Le Waqf est une sorte de secteur tertiaire de la société, une forme d'activisme de la société civile qui doit travailler conjointement avec les autorités pour réduire l'écart entre les différentes franges de la population. Les Waqf doivent être gérés dans un esprit entrepreneurial et doivent être préservés et restaurés pour retrouver leur gloire d'antan et avoir un impact réel sur les populations d'aujourd'hui.

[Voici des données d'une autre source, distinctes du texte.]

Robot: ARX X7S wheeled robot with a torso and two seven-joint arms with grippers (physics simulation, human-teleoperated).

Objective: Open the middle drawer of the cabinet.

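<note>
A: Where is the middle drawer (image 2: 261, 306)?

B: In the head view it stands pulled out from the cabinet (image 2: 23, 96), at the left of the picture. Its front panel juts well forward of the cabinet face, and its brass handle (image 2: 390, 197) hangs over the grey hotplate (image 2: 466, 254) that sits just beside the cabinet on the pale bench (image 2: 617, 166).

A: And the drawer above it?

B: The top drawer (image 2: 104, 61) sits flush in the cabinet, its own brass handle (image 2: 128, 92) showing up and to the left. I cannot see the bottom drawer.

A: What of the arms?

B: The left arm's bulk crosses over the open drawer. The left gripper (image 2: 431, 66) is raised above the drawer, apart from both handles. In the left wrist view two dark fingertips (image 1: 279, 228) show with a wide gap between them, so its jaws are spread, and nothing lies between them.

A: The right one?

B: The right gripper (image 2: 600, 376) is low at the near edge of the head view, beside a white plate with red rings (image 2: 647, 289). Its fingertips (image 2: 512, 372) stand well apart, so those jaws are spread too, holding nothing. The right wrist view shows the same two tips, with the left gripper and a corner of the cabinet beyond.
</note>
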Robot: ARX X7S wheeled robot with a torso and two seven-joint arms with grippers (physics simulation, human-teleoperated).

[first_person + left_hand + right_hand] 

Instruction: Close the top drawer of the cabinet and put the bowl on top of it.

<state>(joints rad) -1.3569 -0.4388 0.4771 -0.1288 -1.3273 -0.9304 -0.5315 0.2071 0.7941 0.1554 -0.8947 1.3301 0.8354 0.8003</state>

A chaque fois que je visite une de ces Medrassas ou que je passe devant, je me sens coupable de voir ces bâtiments laissés à l'abandon, je pense à ces gens extraordinaires qui ont travaillé dur pour laisser ce lègue à la société entière. Il est vraiment dommage de sacrifier ces bijoux qui ornent notre chère Médina, et il est de notre devoir de poursuivre le travail fastidieux commencé par ces génies qui nous ont confié ces espaces qui peuvent assurer le bien-être des populations locales. Les Medrassas demeurent solides à l'épreuve du temps, elles résistent contre vents et marées pour préserver le lègue de ces génies du passé.

Justement, ces âmes bienfaisantes étaient des entrepreneurs innés, et c'est pour cela qu'ils ont pu développer un modèle économique qui se base sur les besoins des populations. De nos jours, je suis convaincue que les entrepreneurs sociaux sont les mieux à même de reprendre le flambeau en créant de nouveaux modèles économiques inspirées du passé et orientés vers le futur. Il est important que ces modèles satisfassent les besoins des populations locales tout en respectant l'aspect originel de ces bâtiments historiques et le cadre dans lequel ils ont été créés.

Je terminerai mes dires en remerciant ces âmes passionnées, nous honorerons votre mémoire et assurerons la pérennité de vos Waqf!